• _WHAT THE TASK REQUIRES_: Pictures should be left out when the listing below is repeated word for word.

• _DATA EXCERPT_:
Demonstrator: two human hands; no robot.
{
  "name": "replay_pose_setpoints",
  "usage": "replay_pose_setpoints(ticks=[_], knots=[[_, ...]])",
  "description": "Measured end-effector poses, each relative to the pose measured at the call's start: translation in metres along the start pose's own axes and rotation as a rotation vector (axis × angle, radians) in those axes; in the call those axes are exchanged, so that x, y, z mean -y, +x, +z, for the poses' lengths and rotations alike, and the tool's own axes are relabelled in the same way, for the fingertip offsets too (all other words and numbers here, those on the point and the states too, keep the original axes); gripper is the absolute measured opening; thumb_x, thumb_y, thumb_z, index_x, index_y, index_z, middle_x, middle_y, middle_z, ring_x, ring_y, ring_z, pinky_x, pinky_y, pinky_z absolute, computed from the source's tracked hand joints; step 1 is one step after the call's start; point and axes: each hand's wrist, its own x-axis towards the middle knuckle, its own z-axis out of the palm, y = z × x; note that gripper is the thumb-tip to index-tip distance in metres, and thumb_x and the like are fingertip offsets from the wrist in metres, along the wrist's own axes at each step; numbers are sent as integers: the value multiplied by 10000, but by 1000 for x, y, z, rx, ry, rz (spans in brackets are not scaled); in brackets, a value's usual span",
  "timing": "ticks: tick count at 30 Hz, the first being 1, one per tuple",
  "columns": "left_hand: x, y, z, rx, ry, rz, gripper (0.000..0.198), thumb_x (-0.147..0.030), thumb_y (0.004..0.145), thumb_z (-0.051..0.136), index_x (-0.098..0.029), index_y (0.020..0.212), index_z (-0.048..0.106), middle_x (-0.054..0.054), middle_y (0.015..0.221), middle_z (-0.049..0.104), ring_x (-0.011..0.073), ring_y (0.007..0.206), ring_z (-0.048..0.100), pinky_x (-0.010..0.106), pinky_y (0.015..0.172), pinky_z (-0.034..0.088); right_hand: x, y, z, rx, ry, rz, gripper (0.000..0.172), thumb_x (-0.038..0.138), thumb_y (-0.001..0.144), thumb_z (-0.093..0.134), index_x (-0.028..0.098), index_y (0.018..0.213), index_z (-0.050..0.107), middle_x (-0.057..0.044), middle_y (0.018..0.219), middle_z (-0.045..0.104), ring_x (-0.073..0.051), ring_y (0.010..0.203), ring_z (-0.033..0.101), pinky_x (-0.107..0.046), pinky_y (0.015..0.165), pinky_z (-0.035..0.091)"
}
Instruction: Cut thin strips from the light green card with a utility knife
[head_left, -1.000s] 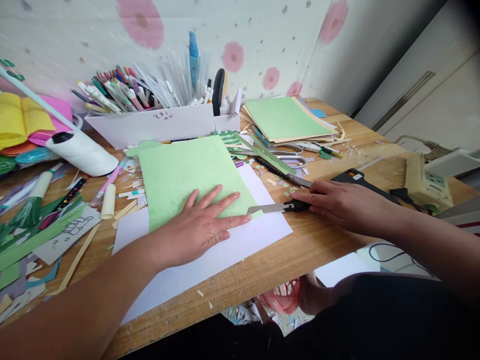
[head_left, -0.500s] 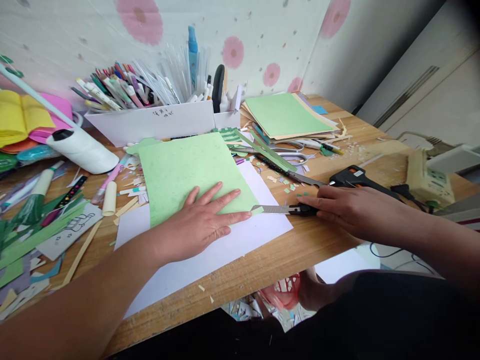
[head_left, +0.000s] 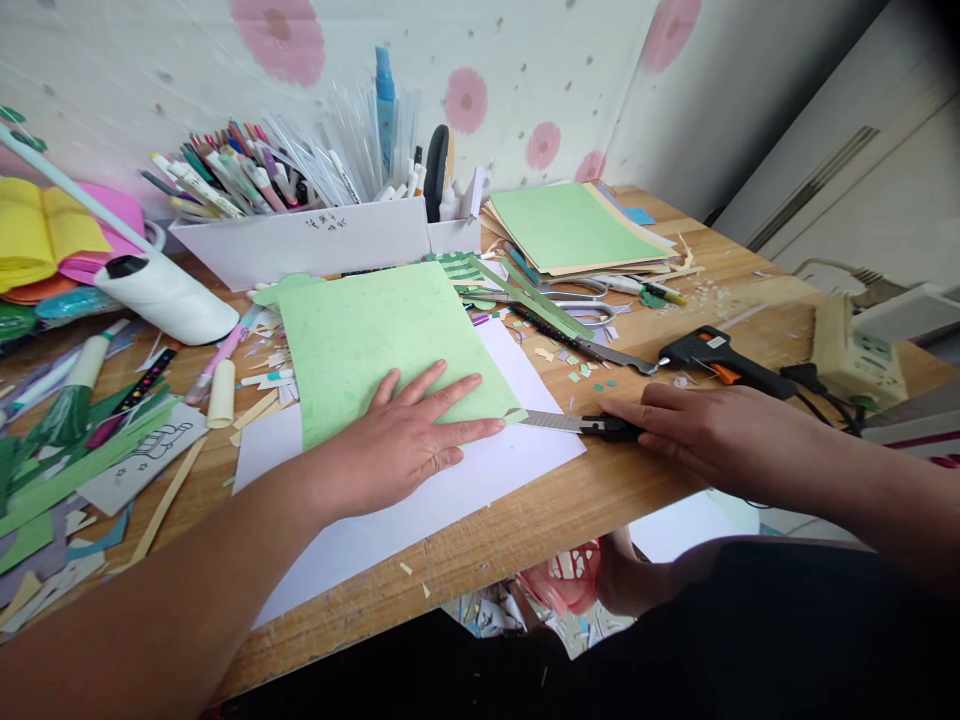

• _TASK RESPONSE_:
Demonstrator: two human hands; no robot.
{
  "name": "replay_pose_setpoints",
  "usage": "replay_pose_setpoints(ticks=[_], knots=[[_, ...]])",
  "description": "Measured end-effector poses, each relative to the pose measured at the call's start: translation in metres along the start pose's own axes and rotation as a rotation vector (axis × angle, radians) in those axes; in the call those axes are exchanged, so that x, y, z mean -y, +x, +z, for the poses' lengths and rotations alike, and the tool's own axes are relabelled in the same way, for the fingertip offsets too (all other words and numbers here, those on the point and the states too, keep the original axes); gripper is the absolute measured opening; thumb_x, thumb_y, thumb_z, index_x, index_y, index_z, middle_x, middle_y, middle_z, ring_x, ring_y, ring_z, pinky_x, pinky_y, pinky_z absolute, computed from the source's tracked hand joints; step 1 is one step after the call's start; point and axes: each hand's wrist, its own x-axis towards the middle knuckle, its own z-axis out of the palm, y = z × x; note that gripper is the thumb-tip to index-tip distance in metres, and thumb_x and the like are fingertip offsets from the wrist in metres, along the wrist's own axes at each step; numbers are sent as integers: the value multiplied by 10000, but by 1000 for x, y, z, rx, ry, rz (spans in brackets are not scaled); in brackets, a value's usual span",
  "timing": "ticks: tick count at 30 Hz, the first being 1, one per tuple",
  "columns": "left_hand: x, y, z, rx, ry, rz, gripper (0.000..0.198), thumb_x (-0.147..0.030), thumb_y (0.004..0.145), thumb_z (-0.051..0.136), index_x (-0.098..0.029), index_y (0.020..0.212), index_z (-0.048..0.106), middle_x (-0.054..0.054), middle_y (0.015..0.221), middle_z (-0.049..0.104), ring_x (-0.011..0.073), ring_y (0.007..0.206), ring_z (-0.048..0.100), pinky_x (-0.010..0.106), pinky_y (0.015..0.172), pinky_z (-0.034..0.088); right_hand: x, y, z, rx, ry, rz, gripper (0.000..0.172), thumb_x (-0.038..0.138), thumb_y (-0.001..0.144), thumb_z (-0.093..0.134), index_x (-0.028..0.098), index_y (0.018..0.213), index_z (-0.050..0.107), middle_x (-0.057..0.044), middle_y (0.018..0.219), middle_z (-0.045..0.104), ring_x (-0.073..0.051), ring_y (0.010..0.203), ring_z (-0.033..0.101), pinky_x (-0.107..0.046), pinky_y (0.015..0.165), pinky_z (-0.035..0.091)"
}
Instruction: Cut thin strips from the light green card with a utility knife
[head_left, -1.000s] 
[head_left, -0.500s] 
[head_left, +0.000s] 

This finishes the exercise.